Из своих комнат, волоча черную мантию, вышел судья Беннет. Я перехватил его взгляд, и он кивнул. В свои шестьдесят лет судья был очень импозантен. Он напоминал мне кальвинистского Бога моей бабушки минус борода плюс чувство юмора. Но во время судебных заседаний юмор этот не давал о себе знать, и всякий раз, когда мне по дороге к судейскому креслу приходилось пересекать колодец старомодного зала с высоким потолком, меня мучило ощущение, что наступил Судный день, а грехи мои все при мне.

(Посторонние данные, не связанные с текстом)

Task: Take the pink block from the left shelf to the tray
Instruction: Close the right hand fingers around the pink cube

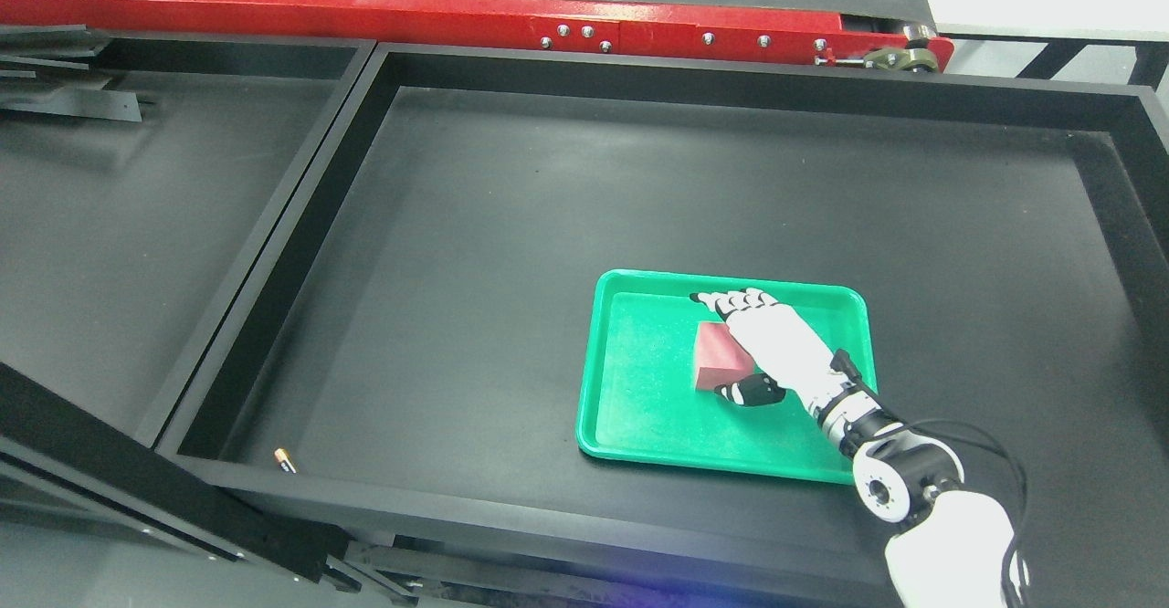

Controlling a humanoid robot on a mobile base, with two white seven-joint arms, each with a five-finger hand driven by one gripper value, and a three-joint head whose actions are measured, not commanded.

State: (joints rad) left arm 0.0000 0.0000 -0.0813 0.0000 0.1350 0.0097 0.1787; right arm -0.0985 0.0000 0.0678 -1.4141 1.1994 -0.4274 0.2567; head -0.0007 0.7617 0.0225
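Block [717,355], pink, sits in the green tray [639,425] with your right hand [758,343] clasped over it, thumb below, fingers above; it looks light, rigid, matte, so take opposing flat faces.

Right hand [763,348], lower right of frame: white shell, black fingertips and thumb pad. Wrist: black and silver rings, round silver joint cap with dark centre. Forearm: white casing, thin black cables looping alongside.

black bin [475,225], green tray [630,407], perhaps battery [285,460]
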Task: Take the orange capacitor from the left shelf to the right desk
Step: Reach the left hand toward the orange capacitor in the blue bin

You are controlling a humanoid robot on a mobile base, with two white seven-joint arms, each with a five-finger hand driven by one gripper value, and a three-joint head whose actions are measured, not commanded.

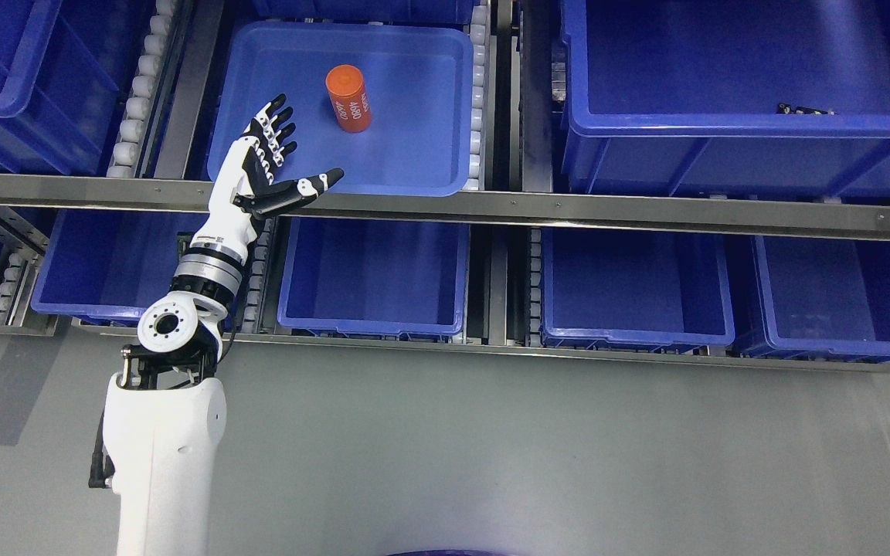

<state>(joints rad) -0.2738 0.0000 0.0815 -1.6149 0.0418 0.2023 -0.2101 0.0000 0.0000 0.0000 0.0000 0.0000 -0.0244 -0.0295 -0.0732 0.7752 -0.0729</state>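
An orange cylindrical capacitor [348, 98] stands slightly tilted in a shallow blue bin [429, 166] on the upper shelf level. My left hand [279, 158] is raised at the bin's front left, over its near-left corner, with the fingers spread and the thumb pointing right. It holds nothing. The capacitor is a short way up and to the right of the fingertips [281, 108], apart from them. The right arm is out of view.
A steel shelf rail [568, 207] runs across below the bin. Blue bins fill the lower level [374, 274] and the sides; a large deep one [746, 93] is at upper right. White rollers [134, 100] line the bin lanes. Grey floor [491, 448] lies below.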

Судья наклонился в мою сторону боком, словно отъединяясь от величия Закона.
— Доброе утро. Как Салли?
— Все хорошо. Благодарю вас.
— Ведь уже скоро?
— Ждем со дня на день.
— Она молодец. Мне нравится, когда милые люди обзаводятся детьми. — Его умудренный жизнью взгляд остановился на моем лице. — Вас что-то тревожит, Уильям?
— Не Салли, а Баркер, медицинская сестра… — Я замялся. — Мистеру Стерлингу следует выслушать то, что я собираюсь сказать, ваша милость.
Кит Стерлинг, окружной прокурор, сидел за своим столом справа, склонив седеющую голову над бумагами. Судья подозвал его к себе и сел прямо. Я продолжал:
— Мне кажется несправедливым, что Элла Баркер в тюрьме. Я твердо убежден, что никакого отношения к кражам она не имела. Похищенные ценности она получила как подарки. Единственная ее вина — излишняя доверчивость, так за что же ее карать?